L'annonce d'un accord préparant la reprise des négociations israélo-palestiniennes, obtenu à l'arraché par l'opiniâtre secrétaire d'État américain John Kerry, suscite un scepticisme quasi général dimanche parmi les responsables et les médias israéliens.

Ces doutes portent sur les chances de parvenir à un accord de paix définitif et à la création d'un État palestinien lors des discussions qui doivent reprendre, après près de trois ans de blocage, dans la semaine à Washington sous la direction de Tzipi Livni, ministre israélienne des négociations et de son homologue palestinien Saëb Erakat.

Le premier ministre Benyamin Nétanyahou a lui-même admis dimanche que les «négociations ne seront pas faciles».

Youval Steinitz, ministre chargé des Affaires stratégiques, un faucon, a d'entrée de jeu exprimé ses doutes. «Il paraît difficile de parvenir à un accord final. Il est possible qu'il s'agisse d'un objectif trop ambitieux et qu'il faille se contenter d'un accord intérimaire ou partiel», a affirmé ce proche de M. Nétanyahou. Mais les Palestiniens ont dénoncé à de multiples reprises tout projet d'accord intérimaire.

Avigdor Lieberman, le chef du parti ultranationaliste Israël Beiteinou, allié du Likoud de M. Nétanyahou, a pour sa part réaffirmé que le conflit avec les Palestiniens est «insoluble» et qu'un «accord intérimaire à long terme» constitue ce que les deux parties peuvent espérer de mieux.

La plupart des médias sont sur la même longueur d'onde. Le commentateur de la radio publique Chico Menaché estime «qu'aucun responsable israélien ne pense qu'il est possible de parvenir à un accord définitif».

Nahum Barnéa, un des éditorialistes les plus influents, n'est guère plus encourageant dans le quotidien Yédiot Aharonot. «Kerry a remporté un succès diplomatique, les négociations ne constituent toutefois pas un but, mais un moyen. La manière dont Kerry gère ce conflit va très certainement aboutir à un nouvel échec».

Réduire les pressions américaines

Shalom Yerushalmi, dans le quotidien Maariv (centre-droite), souligne que «Benjamin Nétanyahou a toujours voulu un processus, mais pas forcément un processus de paix, une sorte de négociations qui permettent de réduire les pressions américaines».

Par précaution, l'aile dure de la majorité est montée au créneau pour étouffer dans l'oeuf toute velléité de concessions de Benyamin Nétanyahou. Les critiques ont porté dans un premier temps sur la libération par étapes d'une centaine de prisonniers palestiniens censée intervenir durant les négociations.
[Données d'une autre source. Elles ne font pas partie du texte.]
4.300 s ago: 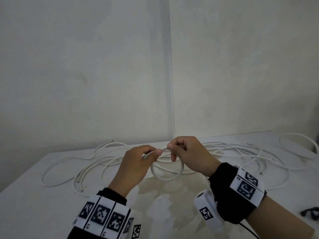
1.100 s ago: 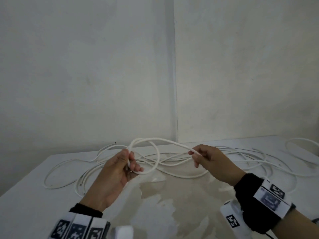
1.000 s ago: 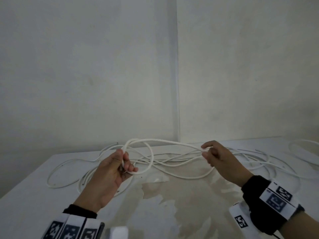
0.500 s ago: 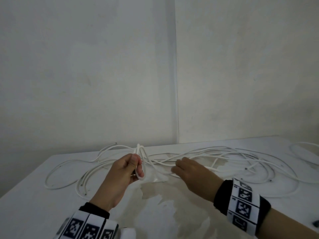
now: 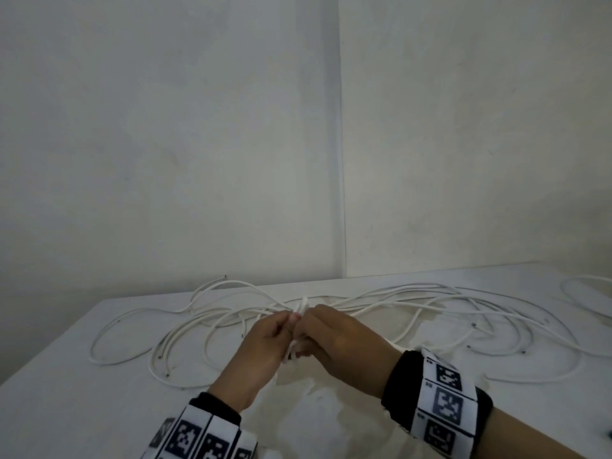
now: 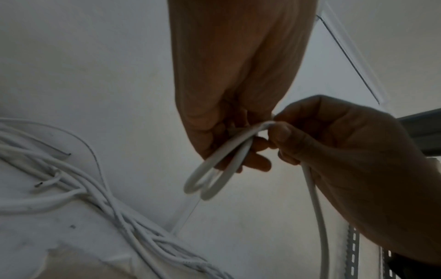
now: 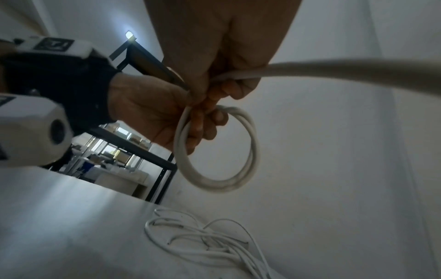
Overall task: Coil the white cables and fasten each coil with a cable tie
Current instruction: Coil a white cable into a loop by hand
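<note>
A small coil of white cable (image 7: 238,151) of about two loops hangs between my hands above the table (image 5: 82,409). My left hand (image 5: 287,326) grips the coil's top, its fingers curled through the loops (image 6: 214,175). My right hand (image 5: 309,327) pinches the same spot from the right. The cable's free run (image 6: 317,207) passes down through its palm. In the right wrist view that strand (image 7: 334,69) leads off to the right. Several loose white cables (image 5: 430,303) lie tangled across the table behind my hands. No cable tie shows.
The table stands in a wall corner (image 5: 342,193), with its left edge (image 5: 49,352) close by. A pale stain (image 5: 314,412) marks the surface under my hands. A black metal shelf frame (image 7: 143,149) stands beyond the table's left side. More cable (image 5: 589,286) lies at far right.
My right hand, which had drawn a length of cable out to the right, has swung back to my left hand. Both hands now meet at the coil.
</note>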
Israël Katz, le ministre des Transports, membre du Likoud, et Uri Ariel, ministre du Logement, du Foyer juif (nationaliste religieux, proche des colons), ont dénoncé cette démarche qualifiant les prisonniers palestiniens de «terroristes assassins».

Ces deux ministres s'opposent aussi à la création d'un État palestinien et à un gel - même partiel - de la colonisation en Cisjordanie et à Jérusalem-Est. Selon les médias, M. Nétanyahou se serait contenté d'accepter de ne pas lancer de nouveaux appels d'offres pour la construction de logements dans les colonies juives, tout en permettant la poursuite des travaux dans les chantiers en cours.

Le lobby procolons au Parlement, qui regroupe une trentaine de députés de la majorité (sur 120), a exigé que le premier ministre rende publics les «arrangements secrets conclus avec les Américains».

Le député du Likoud Tzahi Hanegbi, un confident de M. Nétanyahou, a répondu à l'avance: «Si les États-Unis font parvenir aux Palestiniens une lettre d'invitation aux négociations en faisant référence comme base de discussions aux lignes de 1967 (c'est-à-dire avant l'occupation de la Cisjordanie, de Jérusalem-Est et de Gaza) comme le réclament les Palestiniens ou à un gel de la colonisation, cela n'engagera en rien le gouvernement israélien».

S'ajoute enfin un sens de «déjà vu» lors des précédentes tentatives américaines ratées de relance du processus de paix depuis 2010.

Dans la majorité, seule Tzipi Livni, dirigeante du petit parti centriste HaTnuha, qui a fait de la relance du processus de paix sa priorité, se montre optimiste.

La chef du Parti travailliste et de l'opposition, Shelly Yachimovich, a pour sa part assuré qu'elle était prête à soutenir le gouvernement si un accord était en vue et qu'un tel scénario provoque une défection des durs de la coalition.

Les médias se montrent toutefois très sceptiques sur les chances de voir M. Nétanyahou prendre le moindre risque de faire imploser sa majorité.